1 cup shelled walnuts
1/2 cup butter
3/4 cup sugar
2 eggs
2 Tablespoons lemon juice
2 Tablespoons lemon zest
1 Tablespoon anise seed (optional)
2 cups plus 2 Tablespoons all-purpose flour
1 1/2 teaspoons baking powder
1/4 teaspoon salt

Directions

Place walnuts in shallow pan and lightly toast at 250 degrees for 6 minutes. Let cool. Coarsely chop. In a mixing bowl, cream butter and sugar until well combined. Beat in the eggs, lemon juice, zest, and anise seeds (if using). Fold in walnuts. In a separate bowl, combine flour, baking powder, and salt. Add this to creamed mixture and mix until blended. Divide dough in half.

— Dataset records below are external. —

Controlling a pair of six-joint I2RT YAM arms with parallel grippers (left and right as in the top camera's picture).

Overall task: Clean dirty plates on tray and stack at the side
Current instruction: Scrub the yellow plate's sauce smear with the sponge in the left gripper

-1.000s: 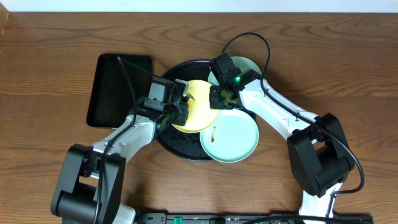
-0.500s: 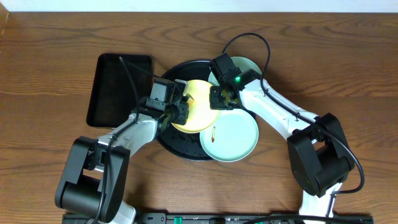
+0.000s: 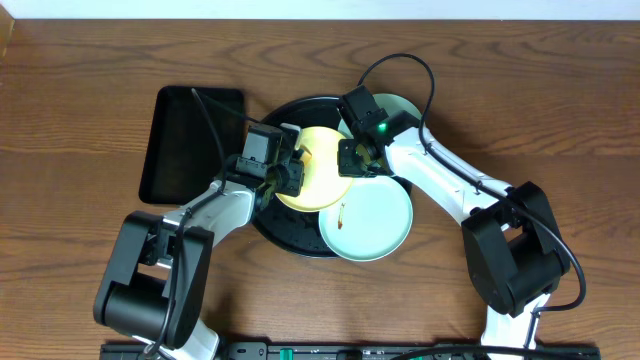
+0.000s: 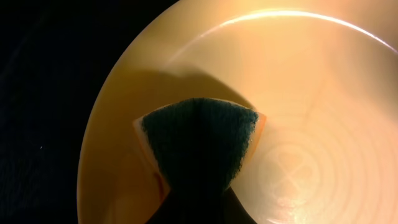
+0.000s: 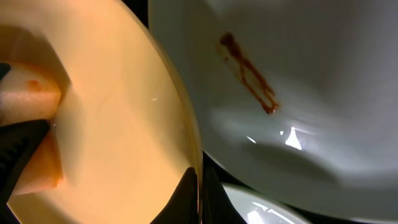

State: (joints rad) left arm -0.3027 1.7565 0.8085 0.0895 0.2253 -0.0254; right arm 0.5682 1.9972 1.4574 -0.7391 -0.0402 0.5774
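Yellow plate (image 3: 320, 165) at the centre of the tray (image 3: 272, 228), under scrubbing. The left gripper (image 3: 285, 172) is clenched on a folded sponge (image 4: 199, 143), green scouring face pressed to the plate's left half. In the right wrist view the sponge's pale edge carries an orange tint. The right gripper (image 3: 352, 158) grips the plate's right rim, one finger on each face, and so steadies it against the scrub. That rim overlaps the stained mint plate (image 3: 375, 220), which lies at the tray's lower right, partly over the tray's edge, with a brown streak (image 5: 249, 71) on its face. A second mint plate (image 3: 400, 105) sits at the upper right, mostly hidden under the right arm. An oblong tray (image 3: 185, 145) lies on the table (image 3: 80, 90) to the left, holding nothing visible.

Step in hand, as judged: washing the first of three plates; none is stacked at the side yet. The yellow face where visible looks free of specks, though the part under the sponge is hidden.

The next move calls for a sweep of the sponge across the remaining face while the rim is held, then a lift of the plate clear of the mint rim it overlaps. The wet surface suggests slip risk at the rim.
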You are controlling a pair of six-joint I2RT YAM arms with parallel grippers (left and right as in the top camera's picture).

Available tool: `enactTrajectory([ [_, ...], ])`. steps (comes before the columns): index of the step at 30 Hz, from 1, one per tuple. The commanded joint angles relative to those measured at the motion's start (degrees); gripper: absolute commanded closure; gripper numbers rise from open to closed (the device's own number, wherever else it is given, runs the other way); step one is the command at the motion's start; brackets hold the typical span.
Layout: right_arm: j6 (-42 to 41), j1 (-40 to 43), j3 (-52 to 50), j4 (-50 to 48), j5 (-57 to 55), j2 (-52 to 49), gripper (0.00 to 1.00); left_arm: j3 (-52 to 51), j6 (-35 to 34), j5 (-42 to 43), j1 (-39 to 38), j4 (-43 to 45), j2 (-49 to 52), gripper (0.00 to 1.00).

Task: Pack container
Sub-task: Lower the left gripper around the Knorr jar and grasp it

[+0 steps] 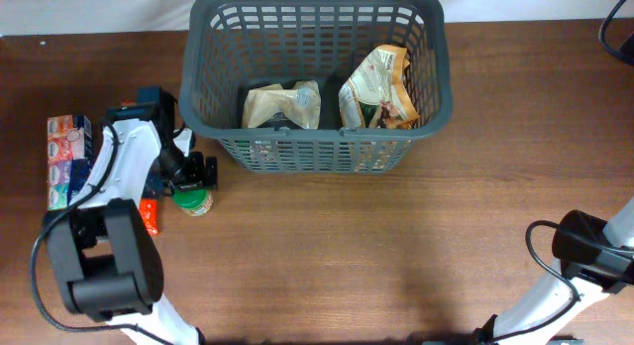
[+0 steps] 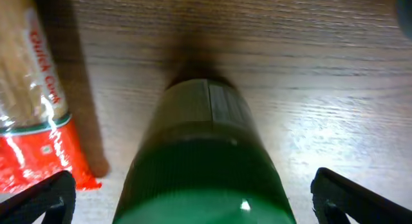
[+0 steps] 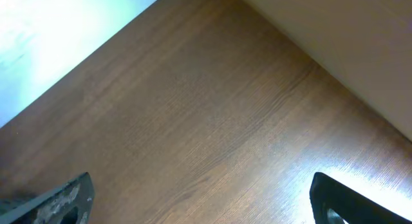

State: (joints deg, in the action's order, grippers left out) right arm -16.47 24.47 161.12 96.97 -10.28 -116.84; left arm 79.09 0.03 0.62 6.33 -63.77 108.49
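Already two tan pouches (image 1: 282, 105) sit in your dark grey lattice plastic basket (image 1: 317, 155); left gripper (image 2: 196, 195), jaws spread wide, straddles an ungrasped green-lidded jar (image 2: 206, 147); right gripper (image 3: 206, 201) gapes empty.

The desk (image 1: 396, 256) is brown wood grain, smooth, with a soft sheen where light falls on it. The shopping basket (image 1: 307, 152) is dark grey moulded plastic, matt. Inside it, the left snack bag (image 1: 282, 105) and the right snack bag (image 1: 378, 87) are crinkled, shiny film. The jar (image 1: 192, 199) has a smooth, glossy green plastic lid (image 2: 206, 179). The pasta packet (image 2: 38, 121) left of it is glossy film, partly clear, partly red. The left end effector (image 2: 201, 208) has matt black fingers (image 2: 42, 199); on the right end effector (image 3: 203, 201) the left finger (image 3: 58, 198) looks scuffed grey
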Motion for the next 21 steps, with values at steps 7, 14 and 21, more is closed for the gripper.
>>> enactTrajectory([
  [7, -0.1, 0.3, -0.2, 0.3, -0.9, 0.7, 0.01, 0.9, 0.9, -2.2, 0.4, 1.6, 0.7, 0.01],
  [14, -0.1, 0.3, -0.2, 0.3, -0.9, 0.7, 0.01, 0.9, 0.9, -1.5, 5.2, 1.8, 0.7, 0.01],
  [21, -0.1, 0.3, -0.2, 0.3, -0.9, 0.7, 0.01, 0.9, 3.0, 0.0, 4.8, 2.4, 0.7, 0.01],
])
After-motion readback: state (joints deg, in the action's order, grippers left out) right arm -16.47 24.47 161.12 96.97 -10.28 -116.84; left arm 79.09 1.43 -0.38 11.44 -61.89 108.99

On a greased and floured baking sheet pat out (with well-floured hands) two logs about 1/2 inch high, 1 1/2 inches wide and 14 inches long, spacing them about 2 inches apart. Bake in a preheated 325 degree oven for 25 minutes or until lightly browned. Let cool 5 minutes, then transfer to cutting board. With a serrated knife, slice diagonally at a 45 degree angle about 1/2 inch thick. Lay slices flat on the baking sheet and return to the oven (turned off) for 10 minutes turning them over once, to dry slightly. Remove from oven to cool on baking sheet. Store in covered container.